-- PROBLEM DESCRIPTION --
Reproduce, exactly and in full, only the lines below from the one containing "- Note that" through the one containing "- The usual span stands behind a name".
● ● ● ● ●
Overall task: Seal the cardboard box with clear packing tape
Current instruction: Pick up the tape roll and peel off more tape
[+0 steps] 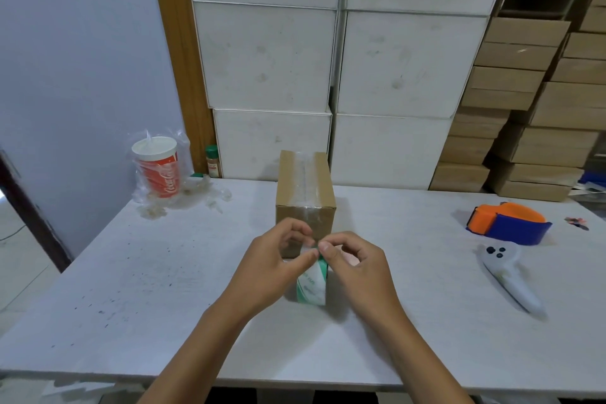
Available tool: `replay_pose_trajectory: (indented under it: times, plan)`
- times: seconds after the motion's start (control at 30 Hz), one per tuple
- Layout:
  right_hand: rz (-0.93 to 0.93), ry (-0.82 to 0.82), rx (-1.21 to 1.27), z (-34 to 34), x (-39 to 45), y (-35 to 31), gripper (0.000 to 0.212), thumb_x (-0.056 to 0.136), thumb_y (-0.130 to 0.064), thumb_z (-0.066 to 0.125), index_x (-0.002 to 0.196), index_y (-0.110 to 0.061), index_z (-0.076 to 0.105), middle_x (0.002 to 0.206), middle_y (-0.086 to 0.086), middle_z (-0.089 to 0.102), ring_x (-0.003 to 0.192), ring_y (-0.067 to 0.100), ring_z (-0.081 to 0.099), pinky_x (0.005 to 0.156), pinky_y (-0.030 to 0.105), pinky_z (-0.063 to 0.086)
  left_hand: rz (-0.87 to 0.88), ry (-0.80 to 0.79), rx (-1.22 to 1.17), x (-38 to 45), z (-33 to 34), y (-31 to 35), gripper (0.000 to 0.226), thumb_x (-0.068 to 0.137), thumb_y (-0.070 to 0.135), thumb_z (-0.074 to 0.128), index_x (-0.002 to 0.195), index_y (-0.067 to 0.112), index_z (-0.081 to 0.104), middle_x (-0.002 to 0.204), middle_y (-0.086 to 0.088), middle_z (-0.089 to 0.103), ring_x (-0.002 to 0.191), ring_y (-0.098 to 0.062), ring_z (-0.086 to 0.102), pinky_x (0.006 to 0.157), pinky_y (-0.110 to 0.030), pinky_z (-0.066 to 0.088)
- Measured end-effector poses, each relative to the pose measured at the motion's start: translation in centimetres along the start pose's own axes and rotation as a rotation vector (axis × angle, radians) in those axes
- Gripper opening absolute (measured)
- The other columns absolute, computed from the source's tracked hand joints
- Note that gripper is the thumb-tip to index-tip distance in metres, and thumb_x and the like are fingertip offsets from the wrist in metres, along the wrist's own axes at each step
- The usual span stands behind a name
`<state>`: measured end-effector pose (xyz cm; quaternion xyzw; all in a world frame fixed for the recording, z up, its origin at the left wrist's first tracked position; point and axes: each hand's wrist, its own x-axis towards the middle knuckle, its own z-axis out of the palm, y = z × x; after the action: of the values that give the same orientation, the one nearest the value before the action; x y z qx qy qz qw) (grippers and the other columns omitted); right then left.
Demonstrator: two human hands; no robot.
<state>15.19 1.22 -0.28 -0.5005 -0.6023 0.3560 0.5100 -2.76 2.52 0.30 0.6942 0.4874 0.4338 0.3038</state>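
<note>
Head view: small brown cardboard box [305,197], clear tape along its top seam, upright mid-desk [131,272]. Just in front, left hand [278,267] and right hand [355,267] pinch a green-edged clear tape roll [313,285], fingertips closed on its top edge.

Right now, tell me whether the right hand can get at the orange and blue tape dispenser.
Probably yes. The tape dispenser sits in the open on the table, to the right, with nothing between it and the right hand. But that hand, with the left hand, is busy on the tape roll.
</note>
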Motion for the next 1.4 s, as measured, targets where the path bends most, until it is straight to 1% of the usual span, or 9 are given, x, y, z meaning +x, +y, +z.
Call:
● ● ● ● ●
-- RESPONSE AREA --
- Note that gripper is the thumb-tip to index-tip distance in metres, and thumb_x and the like are fingertip offsets from the wrist in metres, along the wrist's own axes at each step
- The usual span stands behind a name

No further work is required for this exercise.